Hundreds Mourn Slain Teller
The nightly homework checker. An avid seamstress and needle-pointer. The confidant at a church women’s retreat. An adoring mother, wife and friend.
And the victim of a heinous crime.
Killed in a takeover-style bank robbery Monday, teller Monica Lynne Leech was all these things to her loved ones.
The 39-year-old was buried Friday, but not before family, friends, co-workers and strangers alike remembered the her and the circumstances under which she was slain.
In the sparse, high-ceilinged Camarillo Church of the Nazarene, 400 people--many of them weeping--filled pews, folding chairs and wall space at her morning memorial service.
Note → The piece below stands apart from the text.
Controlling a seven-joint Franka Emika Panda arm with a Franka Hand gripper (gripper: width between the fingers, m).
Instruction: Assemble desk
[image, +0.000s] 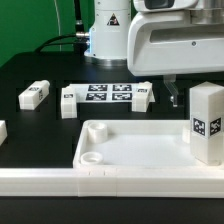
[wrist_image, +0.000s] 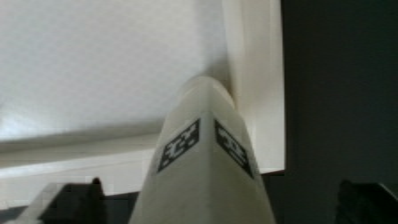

Even as police sifted through tips in the deadly holdup of the Thousand Oaks branch of Western Financial Bank, Leech’s family and friends remembered her bubbly nature, faith in God and seemingly boundless love.
“Monica was an example of a woman who lived a real life--difficulties and successes, sorrow and laughter, work and church, family and friends,” said Traci Fenimore, associate pastor. “How better to treasure what we had in Monica than to live in the way that she modeled for us.”
As Fenimore spoke, a bank teller who witnessed the slaying sobbed on a man’s shoulder. Mothers protectively stroked their daughters’ hair. Others stared straight ahead at the wooden cross recessed in the stone wall of the altar.
In the first pew, Leech’s family listened and mourned. There sat her teary children from a first marriage: Stephanie Mince, 10, clad in a white flowered dress, and Andy Mince, 13, his lanky frame covered by black jeans, a striped shirt and white tie. Husband Floyd sat close to Leech’s parents, Elaine and Al Cavaletto.
Sometimes choking out the words, Fenimore described Monica Leech with the words of those who knew her best.
The associate pastor read from a form Stephanie had submitted to nominate Leech as Camarillo mother of the year.
“She checks my homework every day,” Stephanie wrote. “She helps me understand things I don’t know. She cooks a lot of good food. . . . She tells me what’s right and wrong.”
For the funeral, Andy simply wrote this: “I loved her. She was the very best mom in the whole world.”
Church members remembered how Monica and Floyd Leech, married seven years, began courting slowly after the death of Floyd’s first wife. They gravitated toward each other, from pews across church, to the same pew, to side-by-side seats. In the process, Floyd grew to love Monica and her children, who will soon move in with Jeff Mince, Monica’s first husband.
“How fun it was to watch Floyd and Monica fall in love,” one remembered. “They were so starry-eyed and out of it for a few weeks.”
Before and after the eulogy, a stream of solemn people bearing flowers stopped before Leech’s apricot, silk-lined casket. They glanced down at the woman in a flowered white dress with pearl buttons. Her mahogany hair was loose, her hands folded. Massive sprays of pastel flowers dotted the altar.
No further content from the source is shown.